* What needs to be done
Of the lines listed below, return exactly those that run from the line containing "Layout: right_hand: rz" through the line containing "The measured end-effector", both included.

The data below:

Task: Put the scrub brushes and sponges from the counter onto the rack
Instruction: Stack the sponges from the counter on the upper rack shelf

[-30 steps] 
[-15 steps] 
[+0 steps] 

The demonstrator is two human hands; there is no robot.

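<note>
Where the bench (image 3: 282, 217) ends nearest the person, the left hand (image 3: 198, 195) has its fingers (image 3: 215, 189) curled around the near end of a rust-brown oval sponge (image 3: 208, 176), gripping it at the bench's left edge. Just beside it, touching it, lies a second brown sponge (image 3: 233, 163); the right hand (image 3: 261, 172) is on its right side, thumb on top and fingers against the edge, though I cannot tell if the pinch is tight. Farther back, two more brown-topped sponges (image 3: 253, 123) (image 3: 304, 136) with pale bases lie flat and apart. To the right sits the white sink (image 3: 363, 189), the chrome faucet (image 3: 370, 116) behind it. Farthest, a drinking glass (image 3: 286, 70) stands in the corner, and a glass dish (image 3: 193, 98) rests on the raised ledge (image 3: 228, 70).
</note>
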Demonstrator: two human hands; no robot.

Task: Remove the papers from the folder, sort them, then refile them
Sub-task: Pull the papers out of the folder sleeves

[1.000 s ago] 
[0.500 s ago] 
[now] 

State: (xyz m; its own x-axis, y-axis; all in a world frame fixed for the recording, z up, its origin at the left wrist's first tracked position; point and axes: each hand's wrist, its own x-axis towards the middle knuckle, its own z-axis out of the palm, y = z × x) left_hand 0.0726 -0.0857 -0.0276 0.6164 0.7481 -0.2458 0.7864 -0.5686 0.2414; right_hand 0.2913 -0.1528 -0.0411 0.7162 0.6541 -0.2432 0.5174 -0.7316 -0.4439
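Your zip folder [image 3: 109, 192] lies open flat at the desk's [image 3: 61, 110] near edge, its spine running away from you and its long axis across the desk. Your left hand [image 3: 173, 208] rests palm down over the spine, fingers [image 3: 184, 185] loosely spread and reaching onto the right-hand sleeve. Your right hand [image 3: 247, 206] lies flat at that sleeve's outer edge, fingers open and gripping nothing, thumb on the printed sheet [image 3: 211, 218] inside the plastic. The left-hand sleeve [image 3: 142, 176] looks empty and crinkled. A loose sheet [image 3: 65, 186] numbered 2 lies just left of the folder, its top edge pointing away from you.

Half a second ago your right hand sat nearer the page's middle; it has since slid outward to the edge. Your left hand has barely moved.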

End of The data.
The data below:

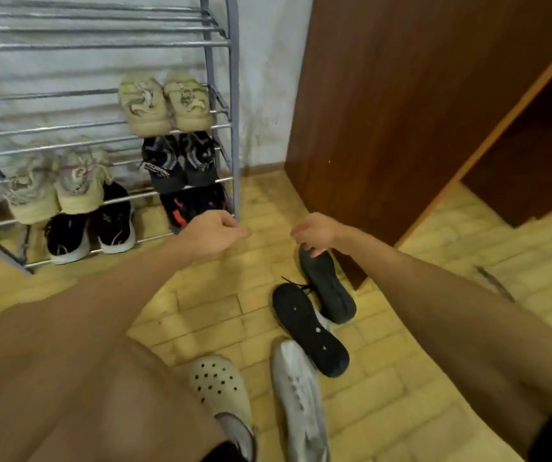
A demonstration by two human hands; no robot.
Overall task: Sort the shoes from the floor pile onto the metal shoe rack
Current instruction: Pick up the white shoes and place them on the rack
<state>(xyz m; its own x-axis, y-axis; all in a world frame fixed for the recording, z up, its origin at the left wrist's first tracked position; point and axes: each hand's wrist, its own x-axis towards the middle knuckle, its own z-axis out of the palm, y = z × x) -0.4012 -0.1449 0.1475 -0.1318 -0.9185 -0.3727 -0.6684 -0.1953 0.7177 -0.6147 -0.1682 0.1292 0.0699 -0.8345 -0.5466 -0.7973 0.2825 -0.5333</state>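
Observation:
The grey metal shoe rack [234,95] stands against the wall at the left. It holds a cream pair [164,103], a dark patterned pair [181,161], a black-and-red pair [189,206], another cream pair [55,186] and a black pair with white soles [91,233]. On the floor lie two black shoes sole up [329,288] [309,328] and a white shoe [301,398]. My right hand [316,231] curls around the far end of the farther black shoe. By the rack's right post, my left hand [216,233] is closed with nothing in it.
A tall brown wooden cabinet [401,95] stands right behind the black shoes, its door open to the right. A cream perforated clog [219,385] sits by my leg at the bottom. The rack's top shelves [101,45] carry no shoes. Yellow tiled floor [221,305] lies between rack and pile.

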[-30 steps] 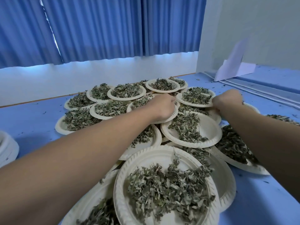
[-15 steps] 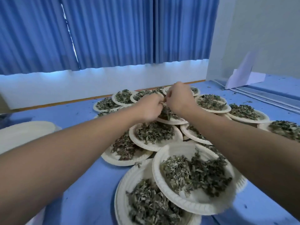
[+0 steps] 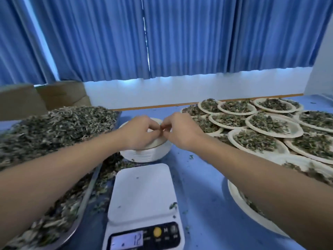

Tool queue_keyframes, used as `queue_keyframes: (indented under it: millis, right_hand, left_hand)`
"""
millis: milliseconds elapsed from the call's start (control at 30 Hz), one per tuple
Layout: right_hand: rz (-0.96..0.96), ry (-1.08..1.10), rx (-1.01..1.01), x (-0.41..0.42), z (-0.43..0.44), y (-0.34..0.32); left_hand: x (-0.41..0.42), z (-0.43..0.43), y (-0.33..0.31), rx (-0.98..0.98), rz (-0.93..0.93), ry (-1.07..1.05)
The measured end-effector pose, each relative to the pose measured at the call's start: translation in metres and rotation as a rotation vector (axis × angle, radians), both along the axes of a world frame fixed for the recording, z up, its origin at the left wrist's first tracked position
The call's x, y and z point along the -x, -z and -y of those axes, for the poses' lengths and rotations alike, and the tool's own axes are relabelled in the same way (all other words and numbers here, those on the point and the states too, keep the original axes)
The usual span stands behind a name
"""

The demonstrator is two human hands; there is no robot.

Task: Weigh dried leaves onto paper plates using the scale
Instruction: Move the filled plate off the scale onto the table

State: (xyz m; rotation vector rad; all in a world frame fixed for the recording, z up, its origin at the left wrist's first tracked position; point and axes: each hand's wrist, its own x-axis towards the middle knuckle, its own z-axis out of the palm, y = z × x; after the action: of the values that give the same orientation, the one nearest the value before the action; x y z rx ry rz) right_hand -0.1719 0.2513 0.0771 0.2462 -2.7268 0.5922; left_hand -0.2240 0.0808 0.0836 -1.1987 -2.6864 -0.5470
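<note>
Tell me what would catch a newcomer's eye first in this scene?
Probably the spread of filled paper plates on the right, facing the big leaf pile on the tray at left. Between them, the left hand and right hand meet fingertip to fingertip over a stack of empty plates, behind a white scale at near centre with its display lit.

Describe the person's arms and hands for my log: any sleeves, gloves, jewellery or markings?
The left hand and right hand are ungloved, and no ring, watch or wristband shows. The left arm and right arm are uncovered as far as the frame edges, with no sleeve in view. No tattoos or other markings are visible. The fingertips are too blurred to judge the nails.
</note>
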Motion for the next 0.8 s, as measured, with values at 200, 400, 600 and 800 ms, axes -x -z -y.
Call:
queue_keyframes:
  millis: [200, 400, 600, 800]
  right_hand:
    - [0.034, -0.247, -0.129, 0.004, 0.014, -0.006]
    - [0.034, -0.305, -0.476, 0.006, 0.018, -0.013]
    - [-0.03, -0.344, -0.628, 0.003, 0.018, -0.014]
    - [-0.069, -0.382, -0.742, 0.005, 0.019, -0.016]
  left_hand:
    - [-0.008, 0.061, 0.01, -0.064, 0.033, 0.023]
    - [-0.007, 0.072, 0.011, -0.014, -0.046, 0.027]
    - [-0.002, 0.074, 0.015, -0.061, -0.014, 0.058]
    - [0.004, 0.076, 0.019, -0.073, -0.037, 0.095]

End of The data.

* Task result
Layout: right_hand: rz (-0.96..0.96), ry (-1.08..1.10), rx (-1.01..1.01), x (-0.41..0.42), z (-0.43..0.44), y (-0.34..0.32); left_hand: x (-0.41..0.42), z (-0.43..0.43), y (-0.33..0.31), rx (-0.98..0.98), rz (-0.93..0.93), ry (-1.07..1.05)
The measured end-effector pose, each relative to the pose measured at the call's start: translation in metres and rotation as a rotation vector (axis × angle, radians), both along the axes of a world frame fixed for the recording, z up, its origin at the left wrist's first tracked position

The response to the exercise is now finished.